- Cover of the Net Comics edition of Let Dai vol. 3 (2006), art by Won Soo-yeon

Let 다이 Let dai
- Genre: Boys love
- Author: Won Soo-yeon
- Publisher: Wink
- English publisher: Net Comics
- Original run: 1995–2005
- Volumes: 15

= Let Dai =

South Korean manhwa series

Let Dai is a Korean manhwa series by Won Soo-yeon. It is published in English by NETCOMICS.

== Plot ==
The story of Let Dai revolves around forbidden love and betrayal. Set in a soulless neo-Seoul ruled by young punks and pleasure seekers where lives the amoral teenage protagonist named Dai who is the living embodiment of the city's beauty and cruelty. As the leader of the vicious Furies gang, Dai seduces everyone who lays eyes on him, only to blind them to his own barbaric nature.

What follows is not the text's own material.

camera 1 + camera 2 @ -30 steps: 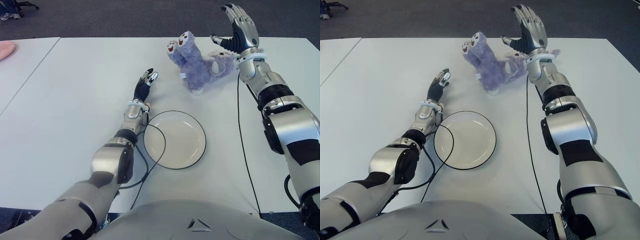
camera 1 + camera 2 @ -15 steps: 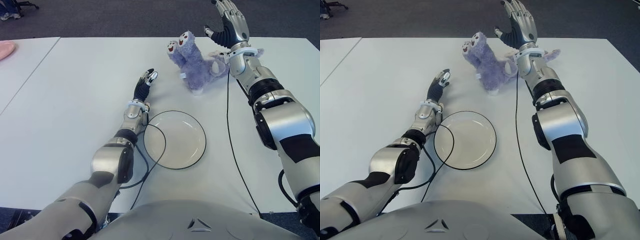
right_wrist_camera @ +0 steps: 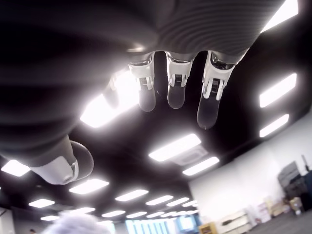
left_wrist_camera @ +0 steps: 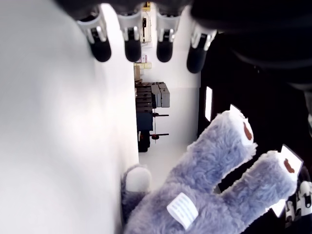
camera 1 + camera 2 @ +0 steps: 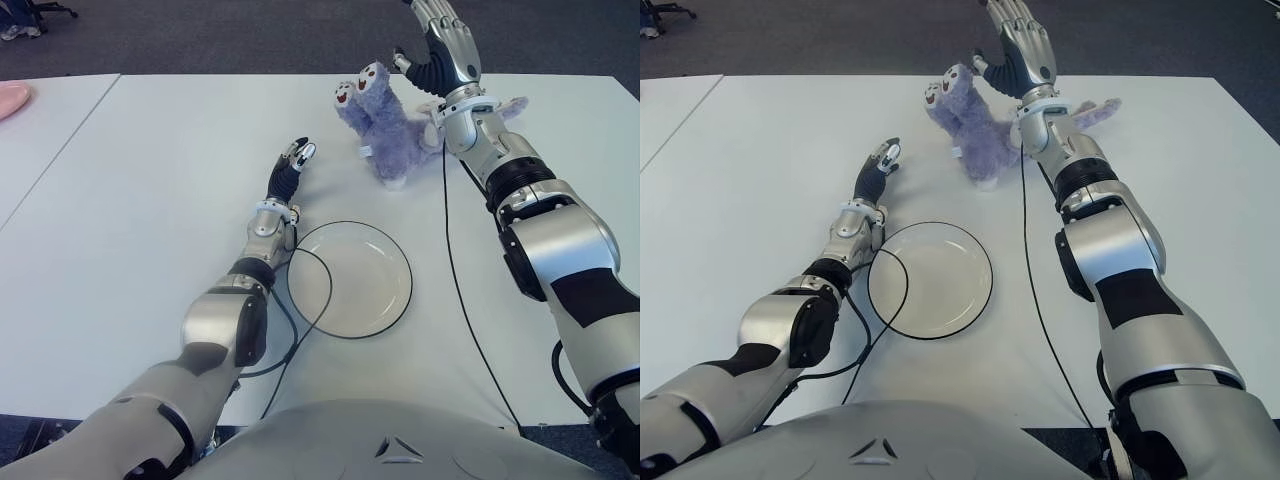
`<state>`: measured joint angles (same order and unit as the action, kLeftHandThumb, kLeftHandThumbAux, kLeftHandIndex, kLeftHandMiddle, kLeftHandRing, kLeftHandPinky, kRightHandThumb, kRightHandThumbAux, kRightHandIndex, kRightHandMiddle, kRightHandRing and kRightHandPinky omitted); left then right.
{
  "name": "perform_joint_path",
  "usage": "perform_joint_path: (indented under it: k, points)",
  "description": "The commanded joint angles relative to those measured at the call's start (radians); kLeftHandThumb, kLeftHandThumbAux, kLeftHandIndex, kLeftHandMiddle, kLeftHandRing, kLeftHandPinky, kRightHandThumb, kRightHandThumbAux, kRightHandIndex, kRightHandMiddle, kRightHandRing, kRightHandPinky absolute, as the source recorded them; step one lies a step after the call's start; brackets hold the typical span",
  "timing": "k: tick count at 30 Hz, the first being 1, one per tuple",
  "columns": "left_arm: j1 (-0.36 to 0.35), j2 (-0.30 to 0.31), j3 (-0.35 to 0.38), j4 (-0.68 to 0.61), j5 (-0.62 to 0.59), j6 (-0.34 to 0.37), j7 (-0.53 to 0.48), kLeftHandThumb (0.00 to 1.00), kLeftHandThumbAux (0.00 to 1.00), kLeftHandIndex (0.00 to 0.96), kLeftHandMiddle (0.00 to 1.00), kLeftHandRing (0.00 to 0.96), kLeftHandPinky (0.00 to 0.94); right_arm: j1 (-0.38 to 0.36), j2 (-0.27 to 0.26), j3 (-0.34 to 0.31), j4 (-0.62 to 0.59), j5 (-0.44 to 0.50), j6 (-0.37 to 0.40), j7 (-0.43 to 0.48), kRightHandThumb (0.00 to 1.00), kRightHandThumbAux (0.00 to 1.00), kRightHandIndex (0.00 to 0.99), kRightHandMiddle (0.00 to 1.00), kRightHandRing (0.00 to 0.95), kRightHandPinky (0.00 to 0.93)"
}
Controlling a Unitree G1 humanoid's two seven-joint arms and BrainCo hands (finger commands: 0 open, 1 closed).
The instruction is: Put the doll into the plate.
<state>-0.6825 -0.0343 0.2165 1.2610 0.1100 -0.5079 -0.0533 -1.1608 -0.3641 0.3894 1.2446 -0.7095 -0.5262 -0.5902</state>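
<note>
A fuzzy purple doll (image 5: 385, 125) lies on the white table (image 5: 150, 220) at the far middle, its two feet pointing up and left; the left wrist view shows it too (image 4: 204, 190). The white plate (image 5: 350, 278) with a dark rim sits nearer me, with nothing on it. My right hand (image 5: 440, 45) is raised above and just behind the doll, fingers spread, holding nothing. My left hand (image 5: 293, 160) shows left of the doll and beyond the plate, fingers straight and holding nothing.
A black cable (image 5: 310, 310) loops across the plate's left edge. Another cable (image 5: 455, 270) runs along the right arm over the table. A pink object (image 5: 12, 98) sits on a neighbouring table at far left. Dark floor lies beyond the table's far edge.
My right hand has swung left and a little farther back, from right of the doll to above and behind it, still open. The left hand and doll have not moved.
</note>
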Motion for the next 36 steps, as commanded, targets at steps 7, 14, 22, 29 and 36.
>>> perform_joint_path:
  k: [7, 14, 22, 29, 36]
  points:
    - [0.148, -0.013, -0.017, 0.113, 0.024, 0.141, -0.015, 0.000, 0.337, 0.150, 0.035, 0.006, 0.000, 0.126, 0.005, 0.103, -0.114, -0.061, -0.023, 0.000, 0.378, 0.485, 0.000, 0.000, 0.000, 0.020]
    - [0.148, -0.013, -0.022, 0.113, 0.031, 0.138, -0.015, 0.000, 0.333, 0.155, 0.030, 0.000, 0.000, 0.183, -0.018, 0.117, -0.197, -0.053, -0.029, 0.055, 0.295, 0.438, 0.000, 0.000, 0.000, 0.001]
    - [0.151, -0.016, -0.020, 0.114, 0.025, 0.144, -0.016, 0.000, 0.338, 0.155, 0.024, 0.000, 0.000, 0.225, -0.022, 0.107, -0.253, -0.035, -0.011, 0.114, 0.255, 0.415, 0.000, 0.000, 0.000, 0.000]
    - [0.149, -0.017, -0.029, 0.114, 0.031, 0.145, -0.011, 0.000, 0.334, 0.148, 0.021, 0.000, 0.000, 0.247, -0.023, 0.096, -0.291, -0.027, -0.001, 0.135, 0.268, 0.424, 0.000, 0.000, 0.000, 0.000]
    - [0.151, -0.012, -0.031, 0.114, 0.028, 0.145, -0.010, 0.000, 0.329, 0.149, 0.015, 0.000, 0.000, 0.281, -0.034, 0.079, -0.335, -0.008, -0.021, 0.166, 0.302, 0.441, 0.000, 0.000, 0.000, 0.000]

When honest schoolboy Jaehee rescues a beautiful girl from being mugged by the Furies, he doesn't realize how this brief encounter will plunge him into a downward spiral of unbridled passion and unfathomable pain. From his brutal gang initiation to an unspeakable act committed against his girlfriend, the story shows how Jaehee wavers uncomfortably between revulsion and fascination. And in Dai he finds a tender, caring friend one moment and a heartless sociopath the next, awakening strange and unhealthy desires in Jaehee that he could never before have imagined.

== Characters ==

Jaehee Yoo
A normal high school kid who buys a rose for his girlfriend on Valentine's Day until he meets Dai. In the midst of pain and suffering Dai inflicts on him, Jaehee is drawn to Dai through doubts and love.

Dai Lee
Dai's very existence proves that evil is real. With his unpredictable and unreasonable violent behavior and madness, At first, Dai seems to be the Devil himself, but as time passes he gradually shows his true nature and forms a deep bond with Jaehee.

Eunhyung Song
Jaehee's girlfriend and Yooneun's younger sister. She is bubbly and cute, with a bright personality. However, being raped by some members of the Furies changes her life forever.

Yooneun Song

Eunhyung's older sister who gets involved with Dai when she gets in trouble with the Furies and is saved by Jaehee. Having fallen in love with Jaehee, Yooneun tries to bring Jaehee, who is drawn to Dai, back to his innocent days.

Naru Hagi
A class clown and close friend of Jaehee. Always wears different wigs and hats. He falls in love with Eunhyung but fate brings them apart.